PROBLEM DETAILS:
Looking at the data below, state how many lines contain "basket". No other words are wanted.

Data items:
>>

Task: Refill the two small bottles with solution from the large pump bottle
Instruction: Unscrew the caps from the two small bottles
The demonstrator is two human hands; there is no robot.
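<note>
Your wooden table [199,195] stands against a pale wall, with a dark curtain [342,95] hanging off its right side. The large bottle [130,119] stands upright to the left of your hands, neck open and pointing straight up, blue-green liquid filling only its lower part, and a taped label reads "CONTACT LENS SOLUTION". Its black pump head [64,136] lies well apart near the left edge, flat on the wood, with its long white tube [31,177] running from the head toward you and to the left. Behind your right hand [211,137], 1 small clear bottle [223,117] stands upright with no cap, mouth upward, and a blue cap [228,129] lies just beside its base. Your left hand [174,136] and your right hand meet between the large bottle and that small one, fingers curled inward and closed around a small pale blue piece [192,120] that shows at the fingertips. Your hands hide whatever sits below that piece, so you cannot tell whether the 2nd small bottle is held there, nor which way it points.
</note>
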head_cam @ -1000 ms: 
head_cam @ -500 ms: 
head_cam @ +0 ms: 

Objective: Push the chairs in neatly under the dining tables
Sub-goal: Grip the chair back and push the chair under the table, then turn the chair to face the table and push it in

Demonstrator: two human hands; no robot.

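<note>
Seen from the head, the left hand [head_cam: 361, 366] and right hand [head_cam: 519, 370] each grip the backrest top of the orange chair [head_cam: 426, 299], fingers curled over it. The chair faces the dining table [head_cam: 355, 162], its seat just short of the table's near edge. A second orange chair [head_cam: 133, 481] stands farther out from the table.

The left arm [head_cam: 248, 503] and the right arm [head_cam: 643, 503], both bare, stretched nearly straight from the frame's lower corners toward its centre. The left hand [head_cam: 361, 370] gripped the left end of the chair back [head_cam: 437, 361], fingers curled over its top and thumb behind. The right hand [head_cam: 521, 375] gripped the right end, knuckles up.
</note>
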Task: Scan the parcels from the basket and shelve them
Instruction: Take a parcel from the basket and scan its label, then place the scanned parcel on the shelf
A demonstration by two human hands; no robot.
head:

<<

EXPECTED ANSWER:
2